O Blues tem raízes profundas na história americana, e particularmente na história dos negros dos Estados Unidos. Aqui, uma observação: embora ainda não saibamos (talvez nunca) ao certo, é possível que a “música” (som com melodia e ritmo) tenha se desenvolvido originalmente (milhares de anos atrás) como um meio para coordenar e sincronizar o movimento humano coletivo, tais como a caça ou a agricultura. Ainda hoje, basta juntar um grupo de pessoas que ela aparece naturalmente, como por exemplo para acompanhar uma atividade de um grupo de pessoas, seja uma caminhada nas montanhas, ou a construção de um telhado.

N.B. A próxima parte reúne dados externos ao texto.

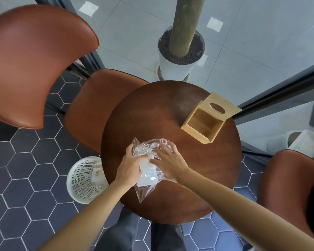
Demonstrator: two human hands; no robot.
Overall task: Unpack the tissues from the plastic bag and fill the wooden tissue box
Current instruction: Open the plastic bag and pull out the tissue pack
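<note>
A clear plastic bag (145,147) lies crumpled on the round dark wooden table (198,178), with a white tissue pack (149,175) inside it. My left hand (130,167) grips the bag's left side, thumb up against the plastic. My right hand (169,161) presses on the bag from the right, fingers spread over its top. The wooden tissue box (205,122) stands at the table's far right, empty, its lid (218,105) with an oval hole swung up behind it.
A white perforated waste basket (82,180) stands on the floor left of the table. Brown chairs sit at the left (98,105) and at the right (286,187). A white plant pot (176,66) is beyond the table, behind glass.
</note>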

É de se supor que aqueles que se destacavam nessa atividade atingiam um status social importante, assim como os xamãs e caçadores mais talentosos. Não é bom esquecer que a música quase sempre esteve no papel de “contadora de histórias” ou de “transmissora de mensagens”. Como nas músicas religiosas. Porém, em algum momento as pessoas comuns começaram a criar canções próprias, com as SUAS PRÓPRIAS histórias, coisas das suas realidades próximas, ou “folk” músicas. Essas músicas não eram heróis ou sobre Deus, mas sobre as alegrias e tristezas da vida cotidiana. E é nesse contexto de proximidade, simplicidade e força (realçada pela realidade) que o Blues nasce / evolui. E se é ponto pacífico que o Blues teve origem nos Estados Unidos, nas plantações do Sul no século 19, já não podemos dizer que houve “um inventor” do Blues.
Foram muitos. Seus inventores eram escravos, ex-escravos e descendentes de escravos-meeiros afro-americanos, que cantavam sobre como eles trabalharam em campos de algodão e hortaliças. É geralmente aceito que a música evoluiu do “spirituals” Africano, cantos Africanos populares, canções de trabalho, cantos de campo, e outros autores considereram também a influência de hinos evangélicos.